DESCRIPTION OF THE TASK:
Please repeat the records word for word and skip the pictures.

(Saved entries)
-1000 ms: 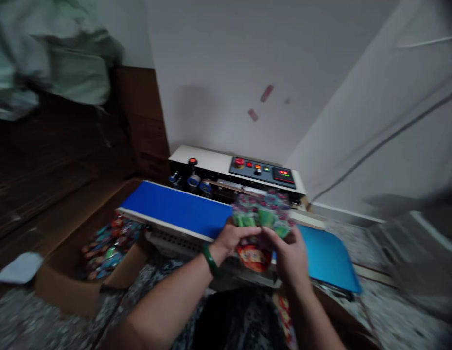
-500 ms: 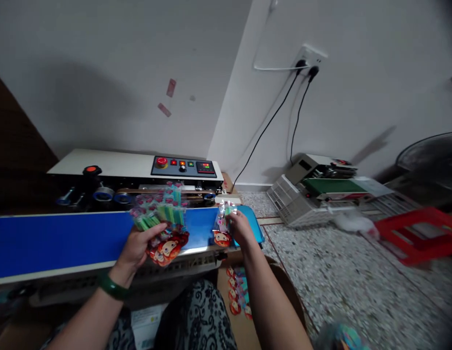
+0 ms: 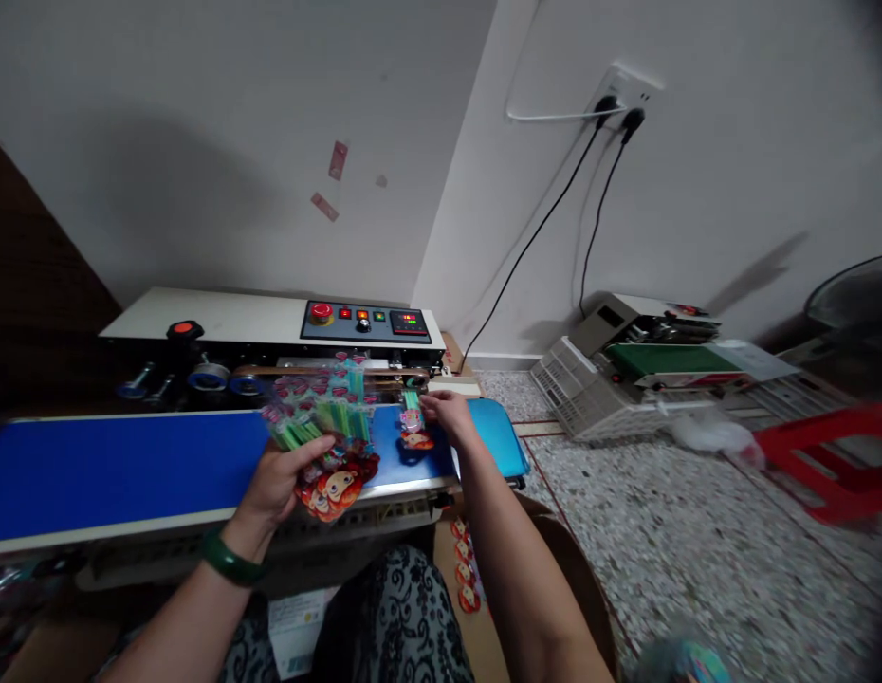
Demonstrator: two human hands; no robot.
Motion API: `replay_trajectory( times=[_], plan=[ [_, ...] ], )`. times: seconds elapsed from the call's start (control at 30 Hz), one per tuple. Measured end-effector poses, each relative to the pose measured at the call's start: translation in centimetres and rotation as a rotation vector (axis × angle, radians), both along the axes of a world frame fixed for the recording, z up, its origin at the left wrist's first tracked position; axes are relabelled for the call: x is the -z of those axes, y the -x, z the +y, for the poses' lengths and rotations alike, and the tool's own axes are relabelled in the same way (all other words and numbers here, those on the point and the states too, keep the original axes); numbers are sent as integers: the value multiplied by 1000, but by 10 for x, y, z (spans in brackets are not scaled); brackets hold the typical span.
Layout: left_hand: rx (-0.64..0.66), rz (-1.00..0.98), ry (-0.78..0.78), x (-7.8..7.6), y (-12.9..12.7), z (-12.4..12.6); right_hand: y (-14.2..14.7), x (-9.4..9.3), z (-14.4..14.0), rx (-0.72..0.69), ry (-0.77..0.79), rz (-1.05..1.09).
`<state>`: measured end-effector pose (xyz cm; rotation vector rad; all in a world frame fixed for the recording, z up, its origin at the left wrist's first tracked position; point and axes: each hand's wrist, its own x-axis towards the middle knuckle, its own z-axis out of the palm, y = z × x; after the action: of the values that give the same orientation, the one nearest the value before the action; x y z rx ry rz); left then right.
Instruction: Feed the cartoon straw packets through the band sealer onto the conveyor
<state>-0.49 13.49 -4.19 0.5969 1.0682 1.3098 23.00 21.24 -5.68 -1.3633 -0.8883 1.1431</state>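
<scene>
The right hand [image 3: 447,415], pinching one packet [image 3: 415,439], has shifted it inward over the blue belt [image 3: 128,470], seemingly into position, while the left hand [image 3: 274,482] clasps a bunch of packets [image 3: 339,486] above that belt.

Left hand [image 3: 276,477] grips fanned bundle of clear packets [image 3: 334,427] over blue conveyor belt [image 3: 128,465]; right hand [image 3: 447,414] pinches single packet [image 3: 413,427] near upper end, beside white-topped machine [image 3: 234,318] with lit control panel [image 3: 376,324]. Green-belted unit [image 3: 661,363] sits farther right.
</scene>
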Motion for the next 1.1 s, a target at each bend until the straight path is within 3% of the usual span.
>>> replay_trajectory(
  times=[0.07, 0.2, 0.37, 0.47, 0.57, 0.77, 0.87, 0.93, 1.0, 1.1],
  plan=[
    [-1, -15, -31, 0, -4, 0, 12, -13, -12, -54, -55, -1],
    [52, -85, -104, -4, -12, 0, 37, -35, -48, -381, -178, 127],
    [172, -89, -52, -5, -19, -4, 49, -33, -62, -379, -142, 336],
    [209, -92, -52, -1, -24, -6, 48, -26, -58, -441, -167, 268],
    [192, -101, -46, 2, -30, -5, 52, -22, -58, -328, -223, 180],
    [114, -123, -9, 0, -36, -3, 59, -17, -62, -21, -288, 232],
    [80, -122, 34, -1, -32, -2, 36, -7, -57, 195, -307, 257],
    [57, -121, 49, -1, -27, 0, 12, 3, -52, 292, -234, 233],
    [35, -132, 48, -2, -22, 1, -13, 12, -45, 318, -112, 152],
    [-5, -157, 48, -4, -17, 2, -36, 22, -36, 238, 35, 47]
  ],
)
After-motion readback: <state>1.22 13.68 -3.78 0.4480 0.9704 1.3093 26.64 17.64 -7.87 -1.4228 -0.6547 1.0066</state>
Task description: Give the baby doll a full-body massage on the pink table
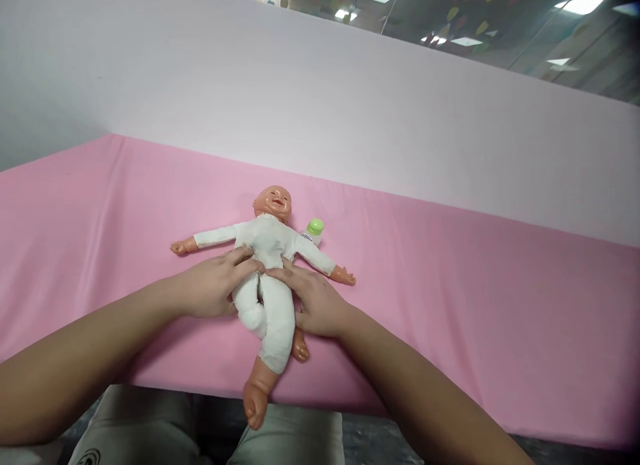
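A baby doll (267, 242) in a white suit lies on its back on the pink sheet (450, 285), arms spread, head away from me, one foot hanging over the near edge. My left hand (215, 285) rests on the doll's left hip, fingers on its belly. My right hand (313, 298) lies against the other hip, fingertips meeting the left hand's at the doll's waist. Both hands hold the doll's lower body from the sides.
A small white bottle with a green cap (314, 230) lies beside the doll's shoulder. A pale upright panel (350, 105) backs the pink surface. My grey-trousered knees (150, 432) show below the near edge.
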The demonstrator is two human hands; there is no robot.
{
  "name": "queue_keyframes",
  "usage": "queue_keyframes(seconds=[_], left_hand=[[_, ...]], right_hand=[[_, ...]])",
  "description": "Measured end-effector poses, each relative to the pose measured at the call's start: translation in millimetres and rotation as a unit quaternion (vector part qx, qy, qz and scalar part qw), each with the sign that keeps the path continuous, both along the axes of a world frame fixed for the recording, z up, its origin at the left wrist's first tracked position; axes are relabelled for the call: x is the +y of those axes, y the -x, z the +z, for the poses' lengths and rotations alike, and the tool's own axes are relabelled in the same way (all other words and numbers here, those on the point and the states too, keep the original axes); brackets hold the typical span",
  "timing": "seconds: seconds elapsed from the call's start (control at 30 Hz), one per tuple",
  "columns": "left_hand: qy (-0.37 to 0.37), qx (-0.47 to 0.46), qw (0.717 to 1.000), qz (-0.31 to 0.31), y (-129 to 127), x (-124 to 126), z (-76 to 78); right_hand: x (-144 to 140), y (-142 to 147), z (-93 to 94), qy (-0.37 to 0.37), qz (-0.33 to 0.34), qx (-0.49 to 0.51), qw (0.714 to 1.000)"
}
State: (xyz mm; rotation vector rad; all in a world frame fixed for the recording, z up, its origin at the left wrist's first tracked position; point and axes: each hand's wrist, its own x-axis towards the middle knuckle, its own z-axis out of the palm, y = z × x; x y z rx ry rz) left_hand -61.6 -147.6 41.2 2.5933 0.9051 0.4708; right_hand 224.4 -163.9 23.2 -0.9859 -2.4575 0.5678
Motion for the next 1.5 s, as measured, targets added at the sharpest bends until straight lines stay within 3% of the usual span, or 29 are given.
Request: queue_keyframes(seconds=[0.23,0.47,0.73,0.97,1.1,1.2,1.3,1.43,1.5], left_hand=[[0.110,-0.049,0.992,-0.037,14,13,14.0],[0.238,-0.001,0.967,-0.092,35,29,25.8],[0.263,0.049,0.948,-0.170,44,29,34.5],[0.221,0.047,0.964,-0.140,41,14,37.9],[0.230,0.000,0.964,-0.137,43,17,36.5],[0.261,-0.113,0.956,-0.077,38,29,24.7],[0.238,-0.281,0.926,0.084,20,54,8.6],[0.164,-0.410,0.870,0.218,-26,106,-0.9],[0.167,-0.458,0.839,0.242,-51,131,-3.2]], right_hand=[[14,-12,-8.2,0.026,0.064,0.079,0.994],[12,-14,-0.1,0.005,0.060,0.012,0.998],[5,-12,5.0,-0.062,0.072,-0.063,0.994],[-3,-2,-1.8,-0.108,0.008,-0.085,0.990],[2,-1,-14.4,-0.131,-0.036,-0.021,0.991],[11,0,-20.2,-0.169,-0.107,0.088,0.976],[29,11,-17.3,-0.172,-0.164,0.173,0.956],[75,37,-4.9,-0.121,-0.213,0.224,0.943],[105,49,-2.4,-0.086,-0.254,0.267,0.926]])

ANSWER SPACE:
-1000 ms: 
-500 ms: 
+0 ms: 
Demonstrator: two human hands; no robot.
Motion API: `replay_trajectory( times=[_], plan=[ [_, ...] ], )`. times: seconds elapsed from the call's start (control at 30 Hz), one per tuple. Measured end-effector poses, each relative to the pose measured at the call's start: translation in centimetres and rotation as a rotation vector (axis × angle, radians), both along the axes of a world frame fixed for the recording, z up, its origin at the left wrist's first tracked position; axes are relabelled for the call: x is the -z of those axes, y the -x, z the +y, for the poses' lengths and rotations alike, and the tool's own axes are relabelled in the same way (all other words and numbers here, those on the point and the states too, keep the original axes); numbers are sent as integers: the value multiplied by 1000, but by 10 for x, y, z (spans in brackets are not scaled); brackets hold the typical span.
Layout: left_hand: rx (-0.64..0.66), rz (-1.00..0.98), ry (-0.78..0.78), x (-7.8..7.6), y (-12.9..12.7), z (-12.4..12.6); right_hand: y (-14.2..14.7), x (-9.4..9.3), z (-14.4..14.0), rx (-0.72..0.69), ry (-0.77..0.79), rz (-1.05..1.09).
`<state>`: measured end-effector pose (xyz cm; rotation vector rad; all in a world frame fixed for the recording, z up, its origin at the left wrist's first tracked position; point and axes: each hand's wrist, its own x-axis towards the middle knuckle, its own z-axis out of the palm, y = z × x; after the action: of the values that give the same orientation, the one nearest the value before the action; x y z rx ry rz); left then right.
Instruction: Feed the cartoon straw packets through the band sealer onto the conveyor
<state>-0.49 13.49 -4.19 0.5969 1.0682 1.3098 23.00 21.24 -5.68 -1.3633 -0.8883 1.1431</state>
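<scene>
The right hand [image 3: 447,415], pinching one packet [image 3: 415,439], has shifted it inward over the blue belt [image 3: 128,470], seemingly into position, while the left hand [image 3: 274,482] clasps a bunch of packets [image 3: 339,486] above that belt.

Left hand [image 3: 276,477] grips fanned bundle of clear packets [image 3: 334,427] over blue conveyor belt [image 3: 128,465]; right hand [image 3: 447,414] pinches single packet [image 3: 413,427] near upper end, beside white-topped machine [image 3: 234,318] with lit control panel [image 3: 376,324]. Green-belted unit [image 3: 661,363] sits farther right.
</scene>
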Motion for the next 1.1 s, a target at each bend until the straight path is within 3% of the usual span.
>>> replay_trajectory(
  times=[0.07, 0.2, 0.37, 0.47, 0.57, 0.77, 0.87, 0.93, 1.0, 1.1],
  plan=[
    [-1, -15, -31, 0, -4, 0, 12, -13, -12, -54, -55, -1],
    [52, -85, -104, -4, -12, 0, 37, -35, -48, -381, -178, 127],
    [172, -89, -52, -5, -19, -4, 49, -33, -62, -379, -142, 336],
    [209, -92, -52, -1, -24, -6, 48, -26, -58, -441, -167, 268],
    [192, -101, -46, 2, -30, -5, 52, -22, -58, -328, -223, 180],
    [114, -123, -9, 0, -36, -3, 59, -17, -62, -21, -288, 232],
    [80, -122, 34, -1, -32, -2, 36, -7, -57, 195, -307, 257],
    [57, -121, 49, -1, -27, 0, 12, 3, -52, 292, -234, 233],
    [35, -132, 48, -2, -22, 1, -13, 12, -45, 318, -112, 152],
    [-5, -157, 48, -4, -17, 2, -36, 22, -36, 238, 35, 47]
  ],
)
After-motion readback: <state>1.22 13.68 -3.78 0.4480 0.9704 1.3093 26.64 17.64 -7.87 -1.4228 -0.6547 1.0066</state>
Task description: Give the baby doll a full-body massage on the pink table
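A baby doll (267, 242) in a white suit lies on its back on the pink sheet (450, 285), arms spread, head away from me, one foot hanging over the near edge. My left hand (215, 285) rests on the doll's left hip, fingers on its belly. My right hand (313, 298) lies against the other hip, fingertips meeting the left hand's at the doll's waist. Both hands hold the doll's lower body from the sides.
A small white bottle with a green cap (314, 230) lies beside the doll's shoulder. A pale upright panel (350, 105) backs the pink surface. My grey-trousered knees (150, 432) show below the near edge.
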The demonstrator is two human hands; there is no robot.
{
  "name": "queue_keyframes",
  "usage": "queue_keyframes(seconds=[_], left_hand=[[_, ...]], right_hand=[[_, ...]])",
  "description": "Measured end-effector poses, each relative to the pose measured at the call's start: translation in millimetres and rotation as a unit quaternion (vector part qx, qy, qz and scalar part qw), each with the sign that keeps the path continuous, both along the axes of a world frame fixed for the recording, z up, its origin at the left wrist's first tracked position; axes are relabelled for the call: x is the +y of those axes, y the -x, z the +z, for the poses' lengths and rotations alike, and the tool's own axes are relabelled in the same way (all other words and numbers here, those on the point and the states too, keep the original axes); brackets hold the typical span",
  "timing": "seconds: seconds elapsed from the call's start (control at 30 Hz), one per tuple",
  "columns": "left_hand: qy (-0.37 to 0.37), qx (-0.47 to 0.46), qw (0.717 to 1.000), qz (-0.31 to 0.31), y (-129 to 127), x (-124 to 126), z (-76 to 78); right_hand: x (-144 to 140), y (-142 to 147), z (-93 to 94), qy (-0.37 to 0.37), qz (-0.33 to 0.34), qx (-0.49 to 0.51), qw (0.714 to 1.000)"
}
State: (xyz mm; rotation vector rad; all in a world frame fixed for the recording, z up, its origin at the left wrist's first tracked position; point and axes: each hand's wrist, its own x-axis towards the middle knuckle, its own z-axis out of the palm, y = z × x; x y z rx ry rz) left_hand -61.6 -147.6 41.2 2.5933 0.9051 0.4708; right_hand 224.4 -163.9 23.2 -0.9859 -2.4575 0.5678
Motion for the next 1.5 s, as measured, targets added at the sharpest bends until straight lines stay within 3% of the usual span, or 29 are given.
Request: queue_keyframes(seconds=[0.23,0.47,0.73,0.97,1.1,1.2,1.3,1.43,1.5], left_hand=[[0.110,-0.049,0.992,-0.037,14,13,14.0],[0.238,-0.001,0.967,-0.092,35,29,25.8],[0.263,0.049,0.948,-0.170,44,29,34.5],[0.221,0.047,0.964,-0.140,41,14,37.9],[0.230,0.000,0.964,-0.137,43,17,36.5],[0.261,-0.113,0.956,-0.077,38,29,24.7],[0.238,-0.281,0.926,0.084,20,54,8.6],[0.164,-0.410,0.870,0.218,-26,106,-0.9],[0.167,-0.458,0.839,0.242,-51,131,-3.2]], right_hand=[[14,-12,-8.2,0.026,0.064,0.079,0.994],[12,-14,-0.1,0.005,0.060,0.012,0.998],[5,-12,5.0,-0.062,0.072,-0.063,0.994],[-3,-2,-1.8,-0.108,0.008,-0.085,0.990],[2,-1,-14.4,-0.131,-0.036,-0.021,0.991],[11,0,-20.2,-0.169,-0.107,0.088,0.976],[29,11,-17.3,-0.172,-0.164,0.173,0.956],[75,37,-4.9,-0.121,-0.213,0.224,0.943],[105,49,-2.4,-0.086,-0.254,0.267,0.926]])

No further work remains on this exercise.